If we detect a language

    if detect_language() != "text"

then assign the detected language to :language, and look for comment characters based on that language

      @options[:language] = detect_language()
      @options[:comment_chars] = generate_comment_chars()

If we didn’t detect a language, but the user provided one, use it to look around for comment characters to override the default.

    elsif @options[:language] != defaults[:language]
      @options[:comment_chars] = generate_comment_chars()

If neither is true, then convert the default comment character string into the comment_char syntax (we’ll discuss that syntax in detail when we get to generate_comment_chars() in a moment.

    else
      @options[:comment_chars] = {
        :single => @options[:comment_chars],
        :multi => nil
      }
    end

Turn :comment_chars into a regex matching a series of spaces, the :comment_chars string, and the an optional space.

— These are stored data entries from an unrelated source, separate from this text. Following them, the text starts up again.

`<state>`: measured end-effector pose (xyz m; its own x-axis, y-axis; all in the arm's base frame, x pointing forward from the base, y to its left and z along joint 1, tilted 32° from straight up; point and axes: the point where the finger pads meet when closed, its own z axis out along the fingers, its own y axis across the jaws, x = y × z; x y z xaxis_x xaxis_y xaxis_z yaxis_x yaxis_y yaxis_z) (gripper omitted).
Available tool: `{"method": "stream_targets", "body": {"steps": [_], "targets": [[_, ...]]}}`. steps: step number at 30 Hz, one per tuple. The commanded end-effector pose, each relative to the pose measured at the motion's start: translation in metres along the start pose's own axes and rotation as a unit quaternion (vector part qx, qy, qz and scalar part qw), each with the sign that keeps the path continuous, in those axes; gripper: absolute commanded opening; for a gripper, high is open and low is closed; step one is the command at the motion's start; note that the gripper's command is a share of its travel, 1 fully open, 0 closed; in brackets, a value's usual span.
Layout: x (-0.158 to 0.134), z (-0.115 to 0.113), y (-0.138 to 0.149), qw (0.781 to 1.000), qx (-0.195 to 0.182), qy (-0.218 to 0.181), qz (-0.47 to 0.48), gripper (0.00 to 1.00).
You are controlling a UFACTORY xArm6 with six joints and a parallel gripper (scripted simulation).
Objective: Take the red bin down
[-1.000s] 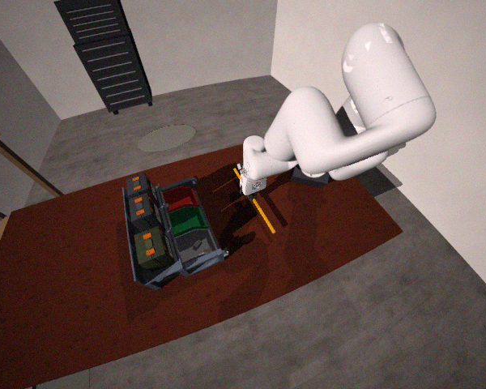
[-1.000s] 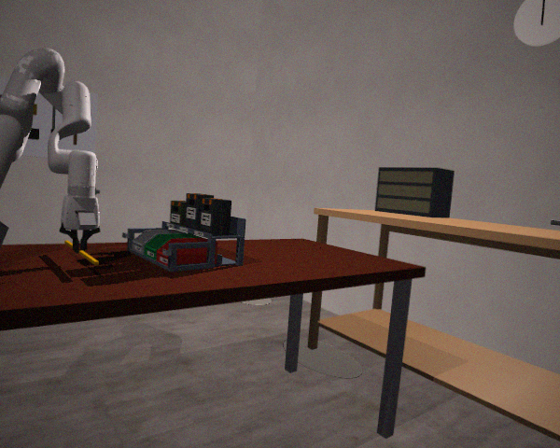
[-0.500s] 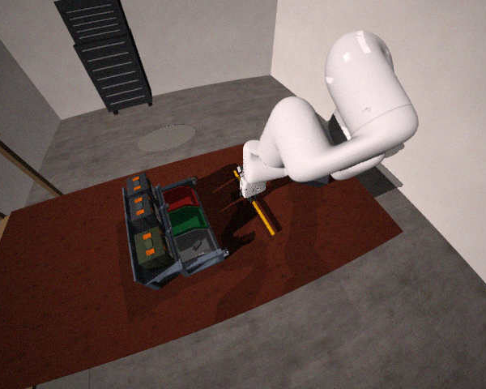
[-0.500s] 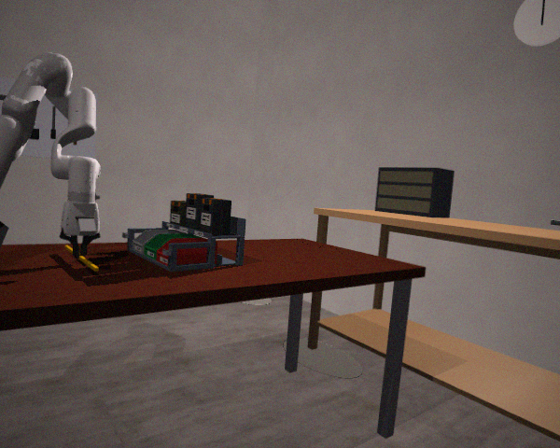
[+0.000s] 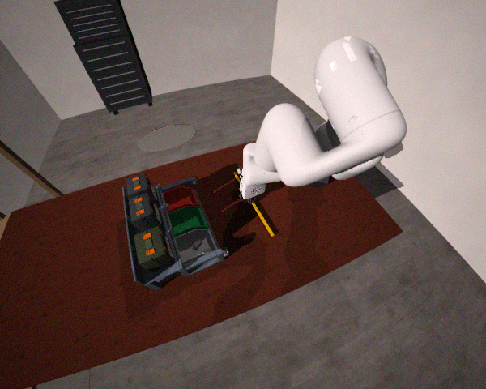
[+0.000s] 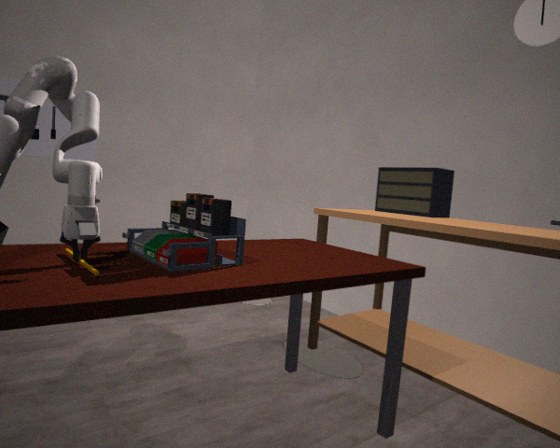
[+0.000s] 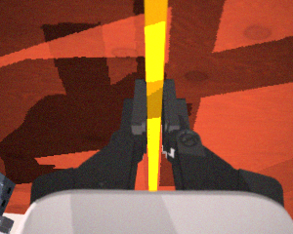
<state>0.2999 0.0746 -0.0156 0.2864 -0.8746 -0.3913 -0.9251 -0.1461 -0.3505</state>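
red open bin (image 5: 182, 197) sits on shelf (image 5: 130, 234), far slot beside green bin (image 5: 187, 220) | likely rigid, light, contents loose: take it by the front lip, keep level | gripper (image 7: 153, 113) at the shelf's 3 o'clock in top view, jaws clenched on yellow bar (image 5: 263, 218) low over table (image 5: 67, 292)

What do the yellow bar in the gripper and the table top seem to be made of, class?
The yellow bar, clamped in the gripper, looks like smooth plastic or painted metal: flat, even colour, straight edges. The table top looks like dark red-brown stained wood: faint knots and mottling show in the wrist view.
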Motion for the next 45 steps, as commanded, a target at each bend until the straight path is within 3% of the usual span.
{"method": "stream_targets", "body": {"steps": [1,10,11,45], "targets": [[0.0004,0.0046,-0.0006,1.000,0.001,0.001,0.000,0.00],[0.0004,0.0046,-0.0006,1.000,0.001,0.001,0.000,0.00],[0.0004,0.0044,-0.0006,1.000,0.001,0.001,0.000,1.00],[0.0004,0.0044,-0.0006,1.000,0.001,0.001,0.000,1.00]]}}
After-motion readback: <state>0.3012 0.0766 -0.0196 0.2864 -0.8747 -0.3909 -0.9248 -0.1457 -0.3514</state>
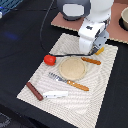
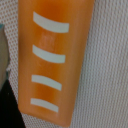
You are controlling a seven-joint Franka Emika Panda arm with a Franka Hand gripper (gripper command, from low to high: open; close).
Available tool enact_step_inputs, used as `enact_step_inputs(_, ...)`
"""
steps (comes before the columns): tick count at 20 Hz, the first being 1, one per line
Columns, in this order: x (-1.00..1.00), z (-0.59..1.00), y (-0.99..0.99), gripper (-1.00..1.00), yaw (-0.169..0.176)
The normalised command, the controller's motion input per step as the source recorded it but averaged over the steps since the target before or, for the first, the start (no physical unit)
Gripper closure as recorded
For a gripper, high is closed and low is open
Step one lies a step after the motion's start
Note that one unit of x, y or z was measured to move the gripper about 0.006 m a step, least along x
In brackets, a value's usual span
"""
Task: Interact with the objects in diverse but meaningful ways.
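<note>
Hovering low over the yellow-orange bread block (image 1: 99, 50) at the placemat's (image 1: 30, 90) far edge, fingers (image 1: 94, 50) hidden behind the arm, can't tell if clenched. The wrist view fills with the block (image 2: 50, 60), white ridges up. Tan plate (image 1: 72, 68) mid-mat, tomato (image 1: 49, 59) just beside it, fork (image 1: 68, 81) on the plate's near edge.

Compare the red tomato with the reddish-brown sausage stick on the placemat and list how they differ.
The red round tomato is bright red and ball-shaped; the reddish-brown sausage stick is darker and long and thin. The tomato sits at the mat's edge beside the tan round plate; the sausage stick lies diagonally near the mat's near corner, close to the white flat piece. Both lie clear of the end effector.
</note>
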Motion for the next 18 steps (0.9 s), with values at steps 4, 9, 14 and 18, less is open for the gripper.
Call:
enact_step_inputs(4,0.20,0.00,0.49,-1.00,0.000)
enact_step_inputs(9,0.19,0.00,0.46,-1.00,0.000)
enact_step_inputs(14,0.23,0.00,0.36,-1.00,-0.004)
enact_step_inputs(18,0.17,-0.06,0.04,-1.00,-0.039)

We’ll use that to detect single-line comments.

    @comment_pattern =
      Regexp.new("^\\s*#{@options[:comment_chars][:single]}\s?")

parse() the file contents stored in @data. Run the result through split() and that result through highlight() to generate the final section list.

    @sections = highlight(split(parse(@data)))
  end

The filename as given to Rocco.new.

  attr_reader :file

The merged options array

  attr_reader :options

A list of two-tuples representing each section of the source file. Each item in the list has the form: [docs_html, code_html], where both elements are strings containing the documentation and source code HTML, respectively.

  attr_reader :sections

A list of all source filenames included in the documentation set. Useful for building an index of other files.

  attr_reader :sources

Generate HTML output for the entire document.

  require 'rocco/layout'
  def to_html
    Rocco::Layout.new(self, @options[:template_file]).render
  end

Helper Functions

Returns true if pygmentize is available locally, false otherwise.

  def pygmentize?
    @_pygmentize ||= ENV['PATH'].split(':').
      any? { |dir| File.executable?("#{dir}/pygmentize") }
  end

If pygmentize is available, we can use it to autodetect a file’s language based on its filename. Filenames without extensions, or with extensions that pygmentize doesn’t understand will return text. We’ll also return text if pygmentize isn’t available.

We’ll memoize the result, as we’ll call this a few times.

  def detect_language
    @_language ||=
      if pygmentize?
        %x[pygmentize -N #{@file}].strip.split('+').first
      else
        "text"
      end
  end

Given a file’s language, we should be able to autopopulate the comment_chars variables for single-line comments. If we don’t have comment characters on record for a given language, we’ll use the user-provided :comment_char option (which defaults to #).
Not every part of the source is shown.